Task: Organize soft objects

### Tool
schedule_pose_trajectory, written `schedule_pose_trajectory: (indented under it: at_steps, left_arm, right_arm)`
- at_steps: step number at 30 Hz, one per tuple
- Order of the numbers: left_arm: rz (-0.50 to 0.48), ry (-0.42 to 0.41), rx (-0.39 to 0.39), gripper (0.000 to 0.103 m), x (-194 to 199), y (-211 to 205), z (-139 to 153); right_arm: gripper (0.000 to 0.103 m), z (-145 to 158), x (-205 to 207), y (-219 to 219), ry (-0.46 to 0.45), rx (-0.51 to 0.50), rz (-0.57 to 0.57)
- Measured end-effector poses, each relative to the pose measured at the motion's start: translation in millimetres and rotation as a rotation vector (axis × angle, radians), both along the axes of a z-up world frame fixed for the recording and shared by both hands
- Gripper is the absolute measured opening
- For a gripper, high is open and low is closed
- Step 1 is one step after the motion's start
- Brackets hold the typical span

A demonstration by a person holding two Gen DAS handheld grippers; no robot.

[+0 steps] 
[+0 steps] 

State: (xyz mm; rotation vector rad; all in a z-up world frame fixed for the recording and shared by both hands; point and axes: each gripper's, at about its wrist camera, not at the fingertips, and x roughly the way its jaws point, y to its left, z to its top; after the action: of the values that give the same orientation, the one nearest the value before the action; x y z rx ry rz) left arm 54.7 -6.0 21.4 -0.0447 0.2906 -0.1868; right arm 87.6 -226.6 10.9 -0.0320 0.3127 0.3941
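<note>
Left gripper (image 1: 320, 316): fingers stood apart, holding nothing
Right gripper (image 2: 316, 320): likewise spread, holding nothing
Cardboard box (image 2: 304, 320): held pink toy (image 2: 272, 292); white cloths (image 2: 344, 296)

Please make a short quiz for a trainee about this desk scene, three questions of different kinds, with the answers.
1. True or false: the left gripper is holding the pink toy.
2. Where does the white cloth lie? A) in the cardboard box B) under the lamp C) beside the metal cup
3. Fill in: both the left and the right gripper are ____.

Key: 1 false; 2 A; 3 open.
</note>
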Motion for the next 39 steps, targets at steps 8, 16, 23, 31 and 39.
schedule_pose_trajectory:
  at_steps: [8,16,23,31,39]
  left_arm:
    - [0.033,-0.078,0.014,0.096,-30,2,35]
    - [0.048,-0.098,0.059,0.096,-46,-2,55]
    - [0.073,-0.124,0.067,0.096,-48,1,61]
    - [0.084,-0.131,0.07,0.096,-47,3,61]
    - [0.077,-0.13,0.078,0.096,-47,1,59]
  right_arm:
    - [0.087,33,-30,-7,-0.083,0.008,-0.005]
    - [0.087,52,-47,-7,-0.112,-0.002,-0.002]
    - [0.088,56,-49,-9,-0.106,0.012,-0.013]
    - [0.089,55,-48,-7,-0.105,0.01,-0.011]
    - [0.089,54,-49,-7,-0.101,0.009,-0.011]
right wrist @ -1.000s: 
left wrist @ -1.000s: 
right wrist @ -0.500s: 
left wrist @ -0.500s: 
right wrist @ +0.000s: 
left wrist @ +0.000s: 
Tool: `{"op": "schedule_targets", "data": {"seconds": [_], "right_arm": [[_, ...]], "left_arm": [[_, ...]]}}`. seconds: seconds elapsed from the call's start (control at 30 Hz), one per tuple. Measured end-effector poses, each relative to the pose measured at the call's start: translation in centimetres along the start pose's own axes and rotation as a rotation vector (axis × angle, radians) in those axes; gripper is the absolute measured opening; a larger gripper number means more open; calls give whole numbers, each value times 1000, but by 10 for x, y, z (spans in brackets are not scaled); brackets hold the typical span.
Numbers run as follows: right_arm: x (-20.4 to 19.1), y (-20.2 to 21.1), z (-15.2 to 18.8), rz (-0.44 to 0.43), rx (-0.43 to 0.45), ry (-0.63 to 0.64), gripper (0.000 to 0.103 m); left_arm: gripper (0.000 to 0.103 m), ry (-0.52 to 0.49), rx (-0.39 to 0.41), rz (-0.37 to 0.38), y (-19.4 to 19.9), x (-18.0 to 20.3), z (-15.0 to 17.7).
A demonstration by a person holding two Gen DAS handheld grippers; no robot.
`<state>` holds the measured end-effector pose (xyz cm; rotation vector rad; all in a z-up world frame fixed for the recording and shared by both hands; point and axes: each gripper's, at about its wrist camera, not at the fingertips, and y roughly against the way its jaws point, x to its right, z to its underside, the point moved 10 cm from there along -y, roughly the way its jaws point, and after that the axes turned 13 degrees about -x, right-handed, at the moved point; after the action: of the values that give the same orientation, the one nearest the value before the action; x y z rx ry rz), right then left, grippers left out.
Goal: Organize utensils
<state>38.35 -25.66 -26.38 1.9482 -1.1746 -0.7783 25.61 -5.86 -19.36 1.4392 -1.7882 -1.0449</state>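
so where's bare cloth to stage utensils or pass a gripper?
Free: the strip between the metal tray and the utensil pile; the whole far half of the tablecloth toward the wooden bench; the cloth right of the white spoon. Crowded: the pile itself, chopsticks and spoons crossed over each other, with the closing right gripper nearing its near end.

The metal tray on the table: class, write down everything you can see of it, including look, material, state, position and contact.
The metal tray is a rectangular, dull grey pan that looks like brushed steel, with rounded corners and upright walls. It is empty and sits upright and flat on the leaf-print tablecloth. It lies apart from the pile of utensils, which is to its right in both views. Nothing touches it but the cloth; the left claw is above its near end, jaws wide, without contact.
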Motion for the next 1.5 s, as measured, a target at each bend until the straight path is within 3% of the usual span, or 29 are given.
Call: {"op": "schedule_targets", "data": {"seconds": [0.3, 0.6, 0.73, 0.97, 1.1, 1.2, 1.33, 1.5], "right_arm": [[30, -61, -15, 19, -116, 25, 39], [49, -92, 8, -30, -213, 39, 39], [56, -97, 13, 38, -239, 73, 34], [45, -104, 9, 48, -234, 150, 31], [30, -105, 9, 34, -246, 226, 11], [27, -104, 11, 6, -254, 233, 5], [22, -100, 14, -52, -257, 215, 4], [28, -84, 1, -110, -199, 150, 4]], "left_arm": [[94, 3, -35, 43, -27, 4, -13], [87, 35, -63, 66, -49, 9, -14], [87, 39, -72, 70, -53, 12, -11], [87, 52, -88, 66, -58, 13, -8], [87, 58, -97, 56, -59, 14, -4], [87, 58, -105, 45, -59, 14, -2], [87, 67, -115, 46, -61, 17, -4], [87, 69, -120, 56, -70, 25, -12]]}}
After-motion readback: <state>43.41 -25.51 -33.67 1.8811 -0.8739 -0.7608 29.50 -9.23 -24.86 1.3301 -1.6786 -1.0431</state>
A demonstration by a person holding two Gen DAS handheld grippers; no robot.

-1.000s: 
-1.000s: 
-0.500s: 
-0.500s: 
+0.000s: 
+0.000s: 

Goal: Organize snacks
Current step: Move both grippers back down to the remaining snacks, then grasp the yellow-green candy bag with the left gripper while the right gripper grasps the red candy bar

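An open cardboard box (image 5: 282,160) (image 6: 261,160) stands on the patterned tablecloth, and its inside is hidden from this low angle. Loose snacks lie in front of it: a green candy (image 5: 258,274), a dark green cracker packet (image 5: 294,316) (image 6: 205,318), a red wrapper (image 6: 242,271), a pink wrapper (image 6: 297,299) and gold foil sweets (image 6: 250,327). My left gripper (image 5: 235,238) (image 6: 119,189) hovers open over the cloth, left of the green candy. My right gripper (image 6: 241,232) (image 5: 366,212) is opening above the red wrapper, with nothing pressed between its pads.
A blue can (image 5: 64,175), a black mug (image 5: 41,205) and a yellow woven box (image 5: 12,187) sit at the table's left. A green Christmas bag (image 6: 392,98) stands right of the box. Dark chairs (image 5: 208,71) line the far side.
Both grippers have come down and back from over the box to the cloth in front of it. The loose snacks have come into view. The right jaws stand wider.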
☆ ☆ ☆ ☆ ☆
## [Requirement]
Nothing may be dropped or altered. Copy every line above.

## [Answer for this exercise]
Task: Organize soft objects

### Tool
schedule_pose_trajectory, written `schedule_pose_trajectory: (indented under it: at_steps, left_arm, right_arm)`
- at_steps: step number at 30 Hz, one per tuple
- Order of the numbers: left_arm: rz (-0.50 to 0.48), ry (-0.42 to 0.41), rx (-0.39 to 0.39), gripper (0.000 to 0.103 m), x (-194 to 199), y (-211 to 205), z (-139 to 153); right_arm: gripper (0.000 to 0.103 m), z (-145 to 158), x (-205 to 207), y (-219 to 219), ry (-0.46 to 0.45), rx (-0.51 to 0.50), rz (-0.57 to 0.57)
- Measured end-effector poses, each relative to the pose measured at the motion's start: translation in millimetres and rotation as a rotation vector (axis × angle, radians), both along the axes of a z-up world frame fixed for the recording and shared by both hands
- Gripper is the absolute measured opening
- For a gripper, high is open and low is closed
- Step 1 is one step after the motion's start
- Brackets hold the typical span

A demonstration by a person holding two Gen DAS handheld grippers; no robot.

[+0 steps] 
[+0 steps] 

State: (xyz mm; rotation vector rad; all in a z-up world frame fixed for the recording and shared by both hands; point and axes: each gripper's, at about its wrist camera, not at the fingertips, and x roughly the way its jaws point, y to its left, z to its top; after the action: of the values that give the same orientation, the one nearest the value before the action; x y z rx ry rz) left arm 54.7 -6.0 21.4 -0.0447 0.2906 -0.1868; right arm 87.6 -226.6 10.9 -0.0320 0.3127 0.3941
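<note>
Left gripper (image 1: 320, 316): fingers stood apart, holding nothing
Right gripper (image 2: 316, 320): likewise spread, holding nothing
Cardboard box (image 2: 304, 320): held pink toy (image 2: 272, 292); white cloths (image 2: 344, 296)

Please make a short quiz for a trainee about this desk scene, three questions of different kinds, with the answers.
1. True or false: the left gripper is holding the pink toy.
2. Where does the white cloth lie? A) in the cardboard box B) under the lamp C) beside the metal cup
3. Fill in: both the left and the right gripper are ____.

Key: 1 false; 2 A; 3 open.
</note>
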Motion for the next 39 steps, targets at steps 8, 16, 23, 31 and 39.
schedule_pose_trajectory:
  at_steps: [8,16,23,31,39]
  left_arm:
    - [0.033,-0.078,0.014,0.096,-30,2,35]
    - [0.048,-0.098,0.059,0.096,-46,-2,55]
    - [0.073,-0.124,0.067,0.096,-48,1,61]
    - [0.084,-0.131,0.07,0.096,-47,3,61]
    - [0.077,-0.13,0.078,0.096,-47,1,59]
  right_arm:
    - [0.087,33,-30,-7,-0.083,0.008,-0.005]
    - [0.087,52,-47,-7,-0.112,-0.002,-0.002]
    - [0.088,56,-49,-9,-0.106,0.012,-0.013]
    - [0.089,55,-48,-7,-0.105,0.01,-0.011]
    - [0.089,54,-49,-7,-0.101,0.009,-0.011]
right wrist @ -1.000s: 
left wrist @ -1.000s: 
right wrist @ -0.500s: 
left wrist @ -0.500s: 
right wrist @ +0.000s: 
left wrist @ +0.000s: 
Tool: `{"op": "schedule_targets", "data": {"seconds": [_], "right_arm": [[_, ...]], "left_arm": [[_, ...]]}}`. seconds: seconds elapsed from the call's start (control at 30 Hz), one per tuple. Measured end-effector poses, each relative to the pose measured at the call's start: translation in centimetres along the start pose's own axes and rotation as a rotation vector (axis × angle, radians) in those axes; gripper is the absolute measured opening; a larger gripper number means more open; calls give whole numbers, each value times 1000, but by 10 for x, y, z (spans in brackets are not scaled); brackets hold the typical span.
Numbers run as follows: right_arm: x (-20.4 to 19.1), y (-20.2 to 21.1), z (-15.2 to 18.8), rz (-0.44 to 0.43), rx (-0.43 to 0.45), ry (-0.63 to 0.64), gripper (0.000 to 0.103 m); left_arm: gripper (0.000 to 0.103 m), ry (-0.52 to 0.49), rx (-0.39 to 0.41), rz (-0.37 to 0.38), y (-19.4 to 19.9), x (-18.0 to 20.3), z (-15.0 to 17.7).
A demonstration by a person holding two Gen DAS handheld grippers; no robot.
`<state>` holds the measured end-effector pose (xyz cm; rotation vector rad; all in a z-up world frame fixed for the recording and shared by both hands; point and axes: each gripper's, at about its wrist camera, not at the fingertips, and y roughly against the way its jaws point, x to its right, z to its underside, the point moved 10 cm from there along -y, roughly the way its jaws point, and after that the axes turned 13 degrees about -x, right-handed, at the moved point; after the action: of the values that give the same orientation, the one nearest the value before the action; x y z rx ry rz), right then left, grippers left out.
Goal: Organize utensils
<state>38.35 -25.66 -26.38 1.9482 -1.1746 -0.7783 25.61 -5.86 -19.36 1.4392 -1.7882 -1.0449</state>
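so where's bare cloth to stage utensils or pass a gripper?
Free: the strip between the metal tray and the utensil pile; the whole far half of the tablecloth toward the wooden bench; the cloth right of the white spoon. Crowded: the pile itself, chopsticks and spoons crossed over each other, with the closing right gripper nearing its near end.

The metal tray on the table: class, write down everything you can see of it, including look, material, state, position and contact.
The metal tray is a rectangular, dull grey pan that looks like brushed steel, with rounded corners and upright walls. It is empty and sits upright and flat on the leaf-print tablecloth. It lies apart from the pile of utensils, which is to its right in both views. Nothing touches it but the cloth; the left claw is above its near end, jaws wide, without contact.
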Motion for the next 1.5 s, as measured, a target at each bend until the straight path is within 3% of the usual span, or 29 are given.
Call: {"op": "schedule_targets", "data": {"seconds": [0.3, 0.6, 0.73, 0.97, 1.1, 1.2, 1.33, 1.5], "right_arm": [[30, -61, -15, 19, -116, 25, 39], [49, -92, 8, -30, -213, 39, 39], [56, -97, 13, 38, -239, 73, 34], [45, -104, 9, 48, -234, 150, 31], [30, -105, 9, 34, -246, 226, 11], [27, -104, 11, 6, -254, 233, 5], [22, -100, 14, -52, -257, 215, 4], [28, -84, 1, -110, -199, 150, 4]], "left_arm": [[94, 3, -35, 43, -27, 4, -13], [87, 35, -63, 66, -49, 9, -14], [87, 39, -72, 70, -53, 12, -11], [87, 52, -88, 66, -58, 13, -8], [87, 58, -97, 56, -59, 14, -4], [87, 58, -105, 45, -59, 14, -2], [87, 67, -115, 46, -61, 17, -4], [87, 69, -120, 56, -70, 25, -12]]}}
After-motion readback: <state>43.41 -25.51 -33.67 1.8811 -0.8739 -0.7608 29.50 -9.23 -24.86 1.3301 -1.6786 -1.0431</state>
A demonstration by a person holding two Gen DAS handheld grippers; no robot.

-1.000s: 
-1.000s: 
-0.500s: 
-0.500s: 
+0.000s: 
+0.000s: 

Goal: Organize snacks
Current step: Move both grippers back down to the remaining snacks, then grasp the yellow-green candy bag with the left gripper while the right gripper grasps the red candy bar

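An open cardboard box (image 5: 282,160) (image 6: 261,160) stands on the patterned tablecloth, and its inside is hidden from this low angle. Loose snacks lie in front of it: a green candy (image 5: 258,274), a dark green cracker packet (image 5: 294,316) (image 6: 205,318), a red wrapper (image 6: 242,271), a pink wrapper (image 6: 297,299) and gold foil sweets (image 6: 250,327). My left gripper (image 5: 235,238) (image 6: 119,189) hovers open over the cloth, left of the green candy. My right gripper (image 6: 241,232) (image 5: 366,212) is opening above the red wrapper, with nothing pressed between its pads.
A blue can (image 5: 64,175), a black mug (image 5: 41,205) and a yellow woven box (image 5: 12,187) sit at the table's left. A green Christmas bag (image 6: 392,98) stands right of the box. Dark chairs (image 5: 208,71) line the far side.
Both grippers have come down and back from over the box to the cloth in front of it. The loose snacks have come into view. The right jaws stand wider.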

The exercise has been carried out in full.